他略微粗糙的大手轻轻的抚着楚风荷紧紧皱起的眉头,却是怎么都抚不平。
而此时的楚风荷正在经历着另外一个人的人生,梦里面一会儿是凌风荷,一会儿是秦思思,两个人都是她,如今这个人还是她。
她穿越而来的时候并没有继承秦思思的记忆,然而此时却是将秦思思的记忆一股脑的塞给她,大脑被生生的撕裂重组,在把所谓的经历硬生生的植入,这种痛苦不是一般人能够想象的,更何况秦思思九年的人生,三万多天里面有三万天都是悲剧的。
两个人悲催的人生齐齐的在她的脑海中回放,她不知道这样奇妙的人生是称之为两世还是三世,但秦思思所经历的痛苦完完整整的烙在了她的脑海里,从此以后,她再也无法抗拒秦思思流泻的怨气,因为那本来也是她。
当年,母后的丫头绮梅抱着刚出生两个月的她从在行宫着火之前逃了出来,一直在烨阳城隐蔽而居,绮梅深深懂得最危险的地方便是对安全的地方,所以尽了她最大的可能保护了她的安全。
半年多的时间,绮梅靠着刺绣赚来的钱维护着两个人的生活,平静倒也安全。直到绮梅出门售卖刺绣的时候无意间遇到了秦晋,秦晋垂涎绮梅的美色,非要逼着她成为自己的外室,绮梅拒绝,却是跟秦晋说到:“若侯爷愿意娶我为妾,并且善待我的女儿,小女子自会服侍侯爷一生一世。”
绮梅的容貌虽不算是倾城绝世,但也是清丽无比,秦晋十分心动,但绮梅怀里的孩子让他不得不考虑一下这么做的可行性,他还没有那么高尚要替别人养孩子。
绮梅充满希冀的看着秦晋,与其这么躲躲闪闪的藏着,还不如嫁入高门大户永世不出大门,那样也可以保怀里的小公主一世无忧。
秦晋看着绮梅充满希望的小脸,不由得大男子主义高涨,秦晋觉得替别人养女儿比养儿子要划算,说不定以后还能当一枚棋子,这么想着便又想通了,答应过段时间以妾之礼将绮梅娶过门。

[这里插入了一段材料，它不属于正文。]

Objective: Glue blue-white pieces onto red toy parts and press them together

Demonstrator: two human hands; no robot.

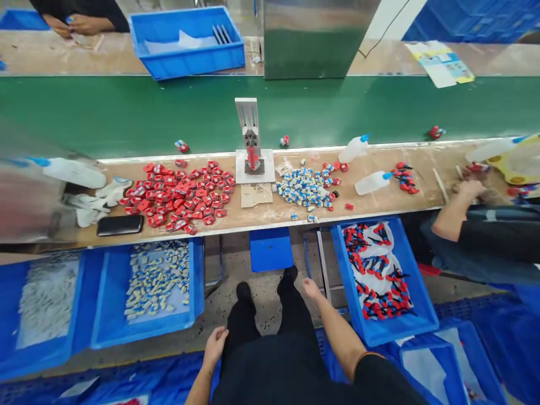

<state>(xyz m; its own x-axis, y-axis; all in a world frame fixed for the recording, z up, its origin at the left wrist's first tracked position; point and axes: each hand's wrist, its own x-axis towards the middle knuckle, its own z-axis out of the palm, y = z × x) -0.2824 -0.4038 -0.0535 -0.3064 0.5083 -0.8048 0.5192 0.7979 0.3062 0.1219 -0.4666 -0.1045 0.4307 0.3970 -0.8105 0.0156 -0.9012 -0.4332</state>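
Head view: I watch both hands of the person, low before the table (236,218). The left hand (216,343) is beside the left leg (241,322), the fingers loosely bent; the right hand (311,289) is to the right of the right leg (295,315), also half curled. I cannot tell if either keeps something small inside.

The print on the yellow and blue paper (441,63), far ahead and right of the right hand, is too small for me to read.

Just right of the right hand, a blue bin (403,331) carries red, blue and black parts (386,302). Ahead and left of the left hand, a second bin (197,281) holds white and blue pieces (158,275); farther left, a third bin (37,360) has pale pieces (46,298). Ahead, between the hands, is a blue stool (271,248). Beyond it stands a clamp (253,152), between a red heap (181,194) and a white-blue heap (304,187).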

绮梅为了不被秦晋怀疑,自己下狠心毁了自己的处子之身以外室的身份进了侯府做了秦晋的七姨娘,因为她不是秦晋的女儿,所以当时的秦晋力排众议不让他用秦家的‘惜’字辈的名义取名,给她取了个名字叫秦思思,取意为滴水之恩,当思涌泉相报。
初嫁进去的时候,因为秦晋的宠爱,她们两个的生活还过得下去,但是时间久了,八姨娘九姨娘一个个的抬进来,不到五年的时间绮梅彻底的失了宠。
但是失宠之后她发现自己怀了孕,此时的秦思思已经五岁,到了懂事的年纪。
侯夫人不允许她再生一个庶子跟她的儿子抢家产,所有的姨娘们也都不愿她生个儿子再夺回侯爷的宠爱。
所有人站在统一战线上,找了一个不知道从哪里来的神棍,说绮梅肚子里的孩子是秦思思找来的天煞祸星,不除,整个秦府都将覆灭。
当日那神棍给出的解决方式有两个,一个是杀了秦思思,另一个是流了绮梅肚子里的孩子。
杀了秦思思,她们照样可以想别的办法将绮梅肚子里的孩子除去!看绮梅做什么决定了,如果要保秦思思,她们会将她折磨的半条命都丢掉,让她再没有任何依仗去争宠。
小小的秦思思看到绮梅紧紧的握着当日恩爱时秦晋写给她的一幅字,决绝的喝下了侯夫人端来的加了料的藏红花。
那幅字蹦到楚风荷的脑海里,齐臻看到楚风荷的嘴角扯开嘲讽的笑容。
秦晋在那张纸上写着:“那一天,我摇动所有的经筒,不为超度,只为触摸你的指尖,那一年,在山路匍匐,不为觐见,只为贴着你的温暖;次次的转山,不为修来世,只为途中与你相见。”
秦晋,在绮梅倒下的时候也没有露哪怕是一个袍角。秦思思自小被各种人欺负,别的什么都不会,只有忍耐力非常人能比。
绮梅被藏红花打下一个已经六个月成形的男婴,身体自那以后也被毁掉,身体和心灵的双重煎熬,让她的身体每况愈下。绮梅每日双泪低垂,而秦思思彼时心智未开,只能远远的开着,独自拥有自己小小的一片天地。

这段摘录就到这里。